熱中症とは、高温多湿な環境により体温調節機能がうまく働かなくなり、体内に熱がこもってしまうことで起こる症状の総称です。
通常、人の体は汗をかくことで体温を下げています。しかし、気温や湿度が高い環境では汗が蒸発しにくくなり、体温が下がらなくなります。
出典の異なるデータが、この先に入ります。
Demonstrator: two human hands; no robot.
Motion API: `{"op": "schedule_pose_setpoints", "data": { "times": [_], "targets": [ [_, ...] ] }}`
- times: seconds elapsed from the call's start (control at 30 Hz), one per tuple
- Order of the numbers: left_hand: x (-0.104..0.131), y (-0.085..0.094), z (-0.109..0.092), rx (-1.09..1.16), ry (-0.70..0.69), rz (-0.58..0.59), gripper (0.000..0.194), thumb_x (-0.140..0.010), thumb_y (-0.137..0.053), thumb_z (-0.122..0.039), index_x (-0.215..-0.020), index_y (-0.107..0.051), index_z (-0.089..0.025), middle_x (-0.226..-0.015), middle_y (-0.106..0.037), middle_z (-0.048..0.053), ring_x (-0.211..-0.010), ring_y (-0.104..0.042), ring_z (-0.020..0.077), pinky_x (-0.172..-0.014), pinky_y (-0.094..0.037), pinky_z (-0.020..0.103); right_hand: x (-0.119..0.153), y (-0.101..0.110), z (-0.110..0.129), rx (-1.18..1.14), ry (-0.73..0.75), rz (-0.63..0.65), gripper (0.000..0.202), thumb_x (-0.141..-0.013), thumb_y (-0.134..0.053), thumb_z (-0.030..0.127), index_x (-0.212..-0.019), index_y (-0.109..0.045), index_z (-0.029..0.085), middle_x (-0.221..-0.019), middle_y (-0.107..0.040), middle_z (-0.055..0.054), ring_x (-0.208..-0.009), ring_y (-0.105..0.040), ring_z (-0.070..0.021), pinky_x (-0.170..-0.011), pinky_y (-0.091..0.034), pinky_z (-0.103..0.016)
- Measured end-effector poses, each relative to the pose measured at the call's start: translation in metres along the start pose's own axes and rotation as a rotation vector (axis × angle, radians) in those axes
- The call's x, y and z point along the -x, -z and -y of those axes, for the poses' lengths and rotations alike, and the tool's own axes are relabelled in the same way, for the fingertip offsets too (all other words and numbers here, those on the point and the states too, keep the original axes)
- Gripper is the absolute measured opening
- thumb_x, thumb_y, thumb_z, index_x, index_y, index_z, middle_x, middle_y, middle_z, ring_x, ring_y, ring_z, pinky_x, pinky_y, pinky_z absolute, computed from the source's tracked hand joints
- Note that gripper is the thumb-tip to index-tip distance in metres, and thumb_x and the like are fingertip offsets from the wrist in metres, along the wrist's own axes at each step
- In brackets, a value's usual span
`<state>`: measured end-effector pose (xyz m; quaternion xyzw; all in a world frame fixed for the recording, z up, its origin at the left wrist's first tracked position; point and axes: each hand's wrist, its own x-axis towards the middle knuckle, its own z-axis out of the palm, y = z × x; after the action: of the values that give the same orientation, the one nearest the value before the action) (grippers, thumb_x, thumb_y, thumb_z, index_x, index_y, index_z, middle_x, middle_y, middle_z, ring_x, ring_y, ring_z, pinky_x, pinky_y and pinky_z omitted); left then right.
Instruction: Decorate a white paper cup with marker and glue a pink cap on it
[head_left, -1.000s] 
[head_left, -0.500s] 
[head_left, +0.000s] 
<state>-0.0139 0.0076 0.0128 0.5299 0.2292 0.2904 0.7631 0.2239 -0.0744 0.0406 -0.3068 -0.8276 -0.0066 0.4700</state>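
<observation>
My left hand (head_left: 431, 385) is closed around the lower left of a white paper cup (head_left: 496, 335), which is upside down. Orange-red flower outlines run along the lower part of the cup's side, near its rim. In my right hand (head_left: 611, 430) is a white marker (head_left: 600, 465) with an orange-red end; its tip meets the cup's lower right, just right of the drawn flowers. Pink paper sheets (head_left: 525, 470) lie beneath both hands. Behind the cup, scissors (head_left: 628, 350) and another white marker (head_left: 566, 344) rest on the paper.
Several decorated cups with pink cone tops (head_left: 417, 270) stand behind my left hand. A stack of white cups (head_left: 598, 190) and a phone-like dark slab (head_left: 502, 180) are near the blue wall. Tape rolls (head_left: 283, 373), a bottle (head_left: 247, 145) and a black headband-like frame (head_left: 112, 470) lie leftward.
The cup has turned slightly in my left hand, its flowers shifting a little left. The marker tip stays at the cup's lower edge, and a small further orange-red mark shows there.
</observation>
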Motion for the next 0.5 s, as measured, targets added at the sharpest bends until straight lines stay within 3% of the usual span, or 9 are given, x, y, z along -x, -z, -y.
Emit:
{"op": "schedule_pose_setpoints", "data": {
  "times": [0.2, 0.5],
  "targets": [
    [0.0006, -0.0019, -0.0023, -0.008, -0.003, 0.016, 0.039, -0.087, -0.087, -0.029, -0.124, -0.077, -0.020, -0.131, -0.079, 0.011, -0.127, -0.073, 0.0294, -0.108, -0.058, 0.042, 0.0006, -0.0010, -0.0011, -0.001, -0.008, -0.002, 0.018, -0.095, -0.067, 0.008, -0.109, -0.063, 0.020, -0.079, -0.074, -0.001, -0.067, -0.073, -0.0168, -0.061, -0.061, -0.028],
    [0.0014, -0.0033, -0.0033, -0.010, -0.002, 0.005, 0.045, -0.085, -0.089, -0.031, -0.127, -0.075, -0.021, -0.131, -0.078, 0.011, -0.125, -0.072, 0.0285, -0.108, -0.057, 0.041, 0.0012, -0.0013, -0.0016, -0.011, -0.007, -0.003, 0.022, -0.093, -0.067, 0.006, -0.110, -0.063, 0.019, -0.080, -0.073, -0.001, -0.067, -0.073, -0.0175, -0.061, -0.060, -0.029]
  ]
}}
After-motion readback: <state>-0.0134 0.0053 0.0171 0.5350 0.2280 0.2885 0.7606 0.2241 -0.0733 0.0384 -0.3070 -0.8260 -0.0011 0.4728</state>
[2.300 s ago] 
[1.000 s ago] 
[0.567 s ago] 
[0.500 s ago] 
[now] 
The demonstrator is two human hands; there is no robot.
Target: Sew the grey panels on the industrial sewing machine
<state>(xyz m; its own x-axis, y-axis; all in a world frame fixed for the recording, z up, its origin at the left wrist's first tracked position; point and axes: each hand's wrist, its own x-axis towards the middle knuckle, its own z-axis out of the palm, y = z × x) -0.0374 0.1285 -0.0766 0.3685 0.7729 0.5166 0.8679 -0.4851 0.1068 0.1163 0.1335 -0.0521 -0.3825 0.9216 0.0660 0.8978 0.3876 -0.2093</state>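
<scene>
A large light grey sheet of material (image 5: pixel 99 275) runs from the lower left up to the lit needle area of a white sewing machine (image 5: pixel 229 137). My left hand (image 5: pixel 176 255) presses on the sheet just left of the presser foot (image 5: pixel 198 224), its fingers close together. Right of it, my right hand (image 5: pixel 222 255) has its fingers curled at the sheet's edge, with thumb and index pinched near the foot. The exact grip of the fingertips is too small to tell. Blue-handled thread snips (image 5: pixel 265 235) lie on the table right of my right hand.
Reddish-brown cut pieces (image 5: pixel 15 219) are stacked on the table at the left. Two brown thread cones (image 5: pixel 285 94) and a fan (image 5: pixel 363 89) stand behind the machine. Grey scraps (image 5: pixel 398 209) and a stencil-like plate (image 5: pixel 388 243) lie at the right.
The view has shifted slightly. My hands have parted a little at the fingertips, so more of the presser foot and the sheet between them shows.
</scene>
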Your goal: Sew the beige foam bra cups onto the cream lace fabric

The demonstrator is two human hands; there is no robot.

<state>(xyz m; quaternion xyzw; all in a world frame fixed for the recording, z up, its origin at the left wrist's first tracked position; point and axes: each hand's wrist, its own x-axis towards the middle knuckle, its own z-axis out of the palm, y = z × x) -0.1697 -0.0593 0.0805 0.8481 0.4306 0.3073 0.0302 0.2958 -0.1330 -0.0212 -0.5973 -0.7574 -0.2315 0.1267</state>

その結果、水分や塩分が失われ、さまざまな症状が現れます。
特に次のような方は注意が必要です。
- 高齢者
- 乳幼児
- 持病のある方
- 屋外で仕事や運動をする方
- 暑さに慣れていない方

熱中症の主な症状
熱中症は症状の程度によって異なります。
軽症
初期の症状として現れやすいものです。
- めまい
- 立ちくらみ
- 筋肉のけいれん(足がつる)
- 大量の汗
- 手足のしびれ
この段階で適切に対応すれば、多くの場合は回復します。
中等症
症状が進行すると次のような症状が現れます。
- 頭痛
- 吐き気・嘔吐
- 強い疲労感
- 全身のだるさ
- 集中力の低下
自分で水分補給ができない場合は、医療機関を受診しましょう。
重症
命に関わる危険な状態です。
- 意識がもうろうとしている
- 呼びかけに反応しない
- けいれん
- まっすぐ歩けない
- 体温が40℃近くまで上昇することがある
このような症状が見られた場合は、迷わず119番通報してください。

熱中症かな?と思ったら
熱中症が疑われる場合は、できるだけ早く応急処置を行うことが重要です。
① 涼しい場所へ移動する
日陰や冷房の効いた室内へ移動し、安静にします。
② 衣服をゆるめて体を冷やす
衣服をゆるめ、熱を逃がします。
次の部位を冷やすと効果的です。
- 首
- 脇の下
- 足の付け根
保冷剤や氷、冷たいタオルなどを利用しましょう。
③ 水分・塩分を補給する
意識がはっきりしている場合は、
- 水
- 麦茶
- スポーツドリンク
- 経口補水液
などを少しずつ飲みましょう。
一度に大量に飲まず、ゆっくり補給することが大切です。
※意識がない人や飲み込めない人には、無理に飲ませてはいけません。
④ 医療機関を受診する
次の場合は早急に受診しましょう。
- 水分が飲めない
- 嘔吐を繰り返す
- 意識がはっきりしない
- 症状が改善しない
迷った場合は救急要請を検討してください。

熱中症を予防する方法
1. こまめな水分補給
「のどが渇いた」と感じた時には、すでに脱水が始まっています。
- 起床後
- 外出前
- 運動前後
- 入浴前後
- 就寝前
など、時間を決めて水分補給を行いましょう。
2. 塩分も適度に補給する
大量に汗をかくと、水分だけでなく塩分も失われます。
長時間汗をかく場合は、
- スポーツドリンク
- 経口補水液
- 塩分を含む食品
なども活用しましょう。
※高血圧や腎臓病などで塩分制限を受けている方は、医師や管理栄養士の指示に従ってください。
3. 暑さを避ける
外出時は
- 帽子
- 日傘
- 日陰の利用
を心がけましょう。
室内でも我慢せず、
- エアコン
- 扇風機
を使用して室温を調整することが大切です。
4. 規則正しい生活を送る
睡眠不足や体調不良は熱中症のリスクを高めます。
- 十分な睡眠
- バランスの良い食事
- 適度な休憩
を心がけましょう。
特に注意したい人
次のような方は熱中症になりやすいため、周囲の見守りも大切です。
- 高齢者
- 乳幼児
- 妊婦
- 屋外作業をする方
- 持病のある方
高齢者は暑さやのどの渇きを感じにくく、室内でも熱中症になることがあります。室温を確認し、定期的な水分補給を心がけましょう。